Creating and using dataflows in Power BI
With advanced data preparation available in Power BI, you can create a collection of data called a dataflow, which you can then use to connect with business data from various sources, clean the data, transform it, and then load it to Power BI storage.
A dataflow is a collection of entities (entities are similar to tables) that are created and managed in workspaces in the Power BI service. You can add and edit entities in your dataflow, as well as manage data refresh schedules, directly from the workspace in which your dataflow was created.
Once you create a dataflow, you can use Power BI Desktop and the Power BI service to create datasets, reports, dashboards, and apps that are based on the data you put into Power BI dataflows, and thereby gain insights into your business activities.
There are three primary steps to using a dataflow:
- Author the dataflow, using Microsoft tools that are designed to make doing so straightforward
- Schedule the refresh frequency of the data you want to bring into your dataflow
- Build the dataset using your dataflow, using Power BI Desktop
In the following sections, we look at each of these steps and become familiar with the tools provided to complete each step. Let's get started.
Creating a dataflow
To create a dataflow, launch the Power BI service in a browser then select a workspace (dataflows are not available in my-workspace in the Power BI service) from the nav pane on the left, as shown in the following screen. You can also create a new workspace in which to create your new dataflow.
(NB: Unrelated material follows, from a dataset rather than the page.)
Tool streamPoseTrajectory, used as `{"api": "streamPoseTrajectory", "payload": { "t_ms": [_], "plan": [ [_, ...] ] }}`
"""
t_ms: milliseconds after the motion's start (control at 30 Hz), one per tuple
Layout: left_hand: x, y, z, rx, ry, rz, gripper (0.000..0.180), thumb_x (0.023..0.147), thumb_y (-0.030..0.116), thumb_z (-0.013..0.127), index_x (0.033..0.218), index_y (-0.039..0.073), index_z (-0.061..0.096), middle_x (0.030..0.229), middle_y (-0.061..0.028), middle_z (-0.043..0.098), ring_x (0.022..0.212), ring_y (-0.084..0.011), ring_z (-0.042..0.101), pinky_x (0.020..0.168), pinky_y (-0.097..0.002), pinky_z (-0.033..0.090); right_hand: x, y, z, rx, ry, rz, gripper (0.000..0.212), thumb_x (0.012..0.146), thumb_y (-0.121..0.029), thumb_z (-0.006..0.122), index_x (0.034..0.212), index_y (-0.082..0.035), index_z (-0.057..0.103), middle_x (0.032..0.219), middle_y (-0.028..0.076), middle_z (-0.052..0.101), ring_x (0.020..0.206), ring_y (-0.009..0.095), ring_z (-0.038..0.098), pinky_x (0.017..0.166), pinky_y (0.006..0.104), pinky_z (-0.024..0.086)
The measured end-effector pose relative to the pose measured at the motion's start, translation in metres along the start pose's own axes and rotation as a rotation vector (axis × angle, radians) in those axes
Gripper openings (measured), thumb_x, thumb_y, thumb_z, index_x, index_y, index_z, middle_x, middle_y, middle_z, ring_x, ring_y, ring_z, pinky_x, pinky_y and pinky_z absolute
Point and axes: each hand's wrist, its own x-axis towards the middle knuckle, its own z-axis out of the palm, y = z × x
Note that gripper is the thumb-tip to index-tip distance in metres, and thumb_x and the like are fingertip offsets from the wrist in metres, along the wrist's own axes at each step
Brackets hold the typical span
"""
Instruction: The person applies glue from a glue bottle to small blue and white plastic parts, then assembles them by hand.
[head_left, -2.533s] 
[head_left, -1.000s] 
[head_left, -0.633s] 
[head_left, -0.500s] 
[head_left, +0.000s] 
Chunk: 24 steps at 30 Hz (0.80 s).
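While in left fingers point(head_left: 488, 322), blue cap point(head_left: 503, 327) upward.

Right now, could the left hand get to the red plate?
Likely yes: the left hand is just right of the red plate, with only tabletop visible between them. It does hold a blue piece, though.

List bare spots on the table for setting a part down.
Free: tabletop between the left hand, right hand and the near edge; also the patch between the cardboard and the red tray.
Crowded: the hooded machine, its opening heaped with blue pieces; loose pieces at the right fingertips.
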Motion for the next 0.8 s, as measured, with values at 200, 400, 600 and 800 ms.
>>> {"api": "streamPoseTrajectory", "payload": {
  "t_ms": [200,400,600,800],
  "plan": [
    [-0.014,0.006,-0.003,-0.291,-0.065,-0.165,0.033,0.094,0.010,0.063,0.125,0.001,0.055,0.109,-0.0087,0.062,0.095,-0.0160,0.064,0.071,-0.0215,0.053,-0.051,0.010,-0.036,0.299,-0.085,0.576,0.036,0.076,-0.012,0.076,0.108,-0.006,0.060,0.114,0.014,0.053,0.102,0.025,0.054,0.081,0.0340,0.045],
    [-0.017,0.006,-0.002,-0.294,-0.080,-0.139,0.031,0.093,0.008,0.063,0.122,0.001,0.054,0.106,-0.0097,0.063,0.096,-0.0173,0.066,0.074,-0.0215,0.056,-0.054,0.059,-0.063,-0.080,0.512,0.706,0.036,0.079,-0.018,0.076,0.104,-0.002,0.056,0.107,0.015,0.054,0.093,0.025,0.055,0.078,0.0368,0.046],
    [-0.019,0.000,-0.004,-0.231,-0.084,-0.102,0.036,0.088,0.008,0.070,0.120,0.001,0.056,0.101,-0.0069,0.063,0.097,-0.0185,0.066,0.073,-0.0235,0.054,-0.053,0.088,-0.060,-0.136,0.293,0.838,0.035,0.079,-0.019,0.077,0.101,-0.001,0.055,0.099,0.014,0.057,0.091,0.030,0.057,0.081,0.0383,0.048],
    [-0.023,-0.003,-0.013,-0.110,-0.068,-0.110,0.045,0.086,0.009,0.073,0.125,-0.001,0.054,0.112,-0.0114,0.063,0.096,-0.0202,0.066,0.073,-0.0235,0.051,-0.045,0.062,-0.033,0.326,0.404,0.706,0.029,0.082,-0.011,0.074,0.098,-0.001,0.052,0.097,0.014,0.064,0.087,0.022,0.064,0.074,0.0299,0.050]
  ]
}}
Once you're in a workspace area where you can create a dataflow, the + Create button appears in the upper-right corner of the canvas. Select the + Create button, then select Dataflow from the drop-down list.
It's important to know that there is only one owner of any dataflow, which is the person who creates it. Only the owner can edit the dataflow. All members of the workspace who have read or write permissions to the workspace where the dataflow is created can connect to the dataflow from within Power BI Desktop, as described later in this article.
From there, you add Entities, which we describe more in the next section.
An entity is a set of fields that are used to store data, much like a table within a database. In the following image, you see the selection of data sources from which you can ingest data to Power BI.
When you select a data source, you're prompted to provide the connection settings, including the account to use when connecting to the data source, as shown in the following image.
Once connected, you can select which data to use for your entity. When you choose data and a source, Power BI will subsequently reconnect to the data source in order to keep the data in your dataflow refreshed, at the frequency you select later in the setup process.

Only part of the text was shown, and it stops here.